GOAL OF THE EXERCISE:
Could you return the lines below exactly, from the first line up to and including the line that holds "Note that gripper"?

DATASET SECTION Block Start

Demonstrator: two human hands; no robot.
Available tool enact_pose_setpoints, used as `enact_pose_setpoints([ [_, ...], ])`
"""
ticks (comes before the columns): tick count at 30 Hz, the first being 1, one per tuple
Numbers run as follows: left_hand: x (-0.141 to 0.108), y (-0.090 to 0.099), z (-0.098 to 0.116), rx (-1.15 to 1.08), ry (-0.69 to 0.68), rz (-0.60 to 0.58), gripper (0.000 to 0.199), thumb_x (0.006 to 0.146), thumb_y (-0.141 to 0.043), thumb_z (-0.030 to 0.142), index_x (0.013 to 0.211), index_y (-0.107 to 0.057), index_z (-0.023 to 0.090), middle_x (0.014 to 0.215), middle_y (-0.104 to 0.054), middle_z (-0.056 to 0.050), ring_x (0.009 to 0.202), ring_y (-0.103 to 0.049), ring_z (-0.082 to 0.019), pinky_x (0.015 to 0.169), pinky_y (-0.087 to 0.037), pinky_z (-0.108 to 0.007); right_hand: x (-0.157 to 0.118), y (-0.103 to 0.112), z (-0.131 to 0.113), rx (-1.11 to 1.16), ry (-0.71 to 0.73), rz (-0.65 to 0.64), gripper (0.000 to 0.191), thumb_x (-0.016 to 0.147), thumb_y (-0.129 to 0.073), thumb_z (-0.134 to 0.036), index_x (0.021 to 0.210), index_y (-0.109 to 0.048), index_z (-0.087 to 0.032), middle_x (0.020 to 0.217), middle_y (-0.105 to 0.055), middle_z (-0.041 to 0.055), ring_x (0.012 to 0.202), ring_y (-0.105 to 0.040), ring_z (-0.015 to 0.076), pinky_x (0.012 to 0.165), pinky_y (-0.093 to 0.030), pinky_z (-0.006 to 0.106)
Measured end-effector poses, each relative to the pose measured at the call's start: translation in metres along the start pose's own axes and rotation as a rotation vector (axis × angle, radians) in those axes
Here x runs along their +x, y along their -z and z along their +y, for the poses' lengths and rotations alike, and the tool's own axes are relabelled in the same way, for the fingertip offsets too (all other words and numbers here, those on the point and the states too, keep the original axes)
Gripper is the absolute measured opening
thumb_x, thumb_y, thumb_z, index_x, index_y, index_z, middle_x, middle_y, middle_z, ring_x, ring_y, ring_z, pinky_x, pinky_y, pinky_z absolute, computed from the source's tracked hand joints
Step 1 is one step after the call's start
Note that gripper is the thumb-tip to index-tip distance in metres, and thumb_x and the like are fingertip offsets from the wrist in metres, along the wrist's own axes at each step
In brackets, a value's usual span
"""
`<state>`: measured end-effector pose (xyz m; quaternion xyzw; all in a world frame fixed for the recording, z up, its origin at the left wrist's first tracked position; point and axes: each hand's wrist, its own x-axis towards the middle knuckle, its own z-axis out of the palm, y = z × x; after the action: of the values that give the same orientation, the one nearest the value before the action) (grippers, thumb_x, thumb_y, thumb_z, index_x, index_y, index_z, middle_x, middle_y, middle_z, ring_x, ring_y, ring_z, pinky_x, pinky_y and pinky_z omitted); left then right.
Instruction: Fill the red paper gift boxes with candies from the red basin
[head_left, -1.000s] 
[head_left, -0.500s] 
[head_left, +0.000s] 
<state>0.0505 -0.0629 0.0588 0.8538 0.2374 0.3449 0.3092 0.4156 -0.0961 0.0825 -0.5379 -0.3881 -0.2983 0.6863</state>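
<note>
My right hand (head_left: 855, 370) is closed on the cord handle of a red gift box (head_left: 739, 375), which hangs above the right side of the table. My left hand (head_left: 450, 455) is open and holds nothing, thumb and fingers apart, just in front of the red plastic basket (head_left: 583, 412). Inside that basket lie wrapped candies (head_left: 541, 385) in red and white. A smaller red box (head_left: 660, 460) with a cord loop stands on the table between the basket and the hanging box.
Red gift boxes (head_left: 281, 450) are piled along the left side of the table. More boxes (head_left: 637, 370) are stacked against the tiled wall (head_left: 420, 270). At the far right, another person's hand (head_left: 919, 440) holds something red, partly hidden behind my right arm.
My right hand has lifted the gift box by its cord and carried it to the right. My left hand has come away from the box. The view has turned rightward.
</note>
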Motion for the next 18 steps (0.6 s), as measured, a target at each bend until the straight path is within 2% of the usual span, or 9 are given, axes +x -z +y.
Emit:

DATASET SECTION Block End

ANSWER SPACE:
Demonstrator: two human hands; no robot.
Available tool enact_pose_setpoints, used as `enact_pose_setpoints([ [_, ...], ])`
"""
ticks (comes before the columns): tick count at 30 Hz, the first being 1, one per tuple
Numbers run as follows: left_hand: x (-0.141 to 0.108), y (-0.090 to 0.099), z (-0.098 to 0.116), rx (-1.15 to 1.08), ry (-0.69 to 0.68), rz (-0.60 to 0.58), gripper (0.000 to 0.199), thumb_x (0.006 to 0.146), thumb_y (-0.141 to 0.043), thumb_z (-0.030 to 0.142), index_x (0.013 to 0.211), index_y (-0.107 to 0.057), index_z (-0.023 to 0.090), middle_x (0.014 to 0.215), middle_y (-0.104 to 0.054), middle_z (-0.056 to 0.050), ring_x (0.009 to 0.202), ring_y (-0.103 to 0.049), ring_z (-0.082 to 0.019), pinky_x (0.015 to 0.169), pinky_y (-0.087 to 0.037), pinky_z (-0.108 to 0.007); right_hand: x (-0.157 to 0.118), y (-0.103 to 0.112), z (-0.131 to 0.113), rx (-1.11 to 1.16), ry (-0.71 to 0.73), rz (-0.65 to 0.64), gripper (0.000 to 0.191), thumb_x (-0.016 to 0.147), thumb_y (-0.129 to 0.073), thumb_z (-0.134 to 0.036), index_x (0.021 to 0.210), index_y (-0.109 to 0.048), index_z (-0.087 to 0.032), middle_x (0.020 to 0.217), middle_y (-0.105 to 0.055), middle_z (-0.041 to 0.055), ring_x (0.012 to 0.202), ring_y (-0.105 to 0.040), ring_z (-0.015 to 0.076), pinky_x (0.012 to 0.165), pinky_y (-0.093 to 0.030), pinky_z (-0.006 to 0.106)
Measured end-effector poses, each relative to the pose measured at the call's start: translation in metres along the start pose's own axes and rotation as a rotation vector (axis × angle, radians) in those axes
Here x runs along their +x, y along their -z and z along their +y, for the poses' lengths and rotations alike, and the tool's own axes are relabelled in the same way, for the fingertip offsets too (all other words and numbers here, those on the point and the states too, keep the original axes)
Gripper is the absolute measured opening
thumb_x, thumb_y, thumb_z, index_x, index_y, index_z, middle_x, middle_y, middle_z, ring_x, ring_y, ring_z, pinky_x, pinky_y, pinky_z absolute, computed from the source's tracked hand joints
Step 1 is one step after the call's start
Note that gripper is the thumb-tip to index-tip distance in metres, and thumb_x and the like are fingertip offsets from the wrist in metres, along the wrist's own axes at each step

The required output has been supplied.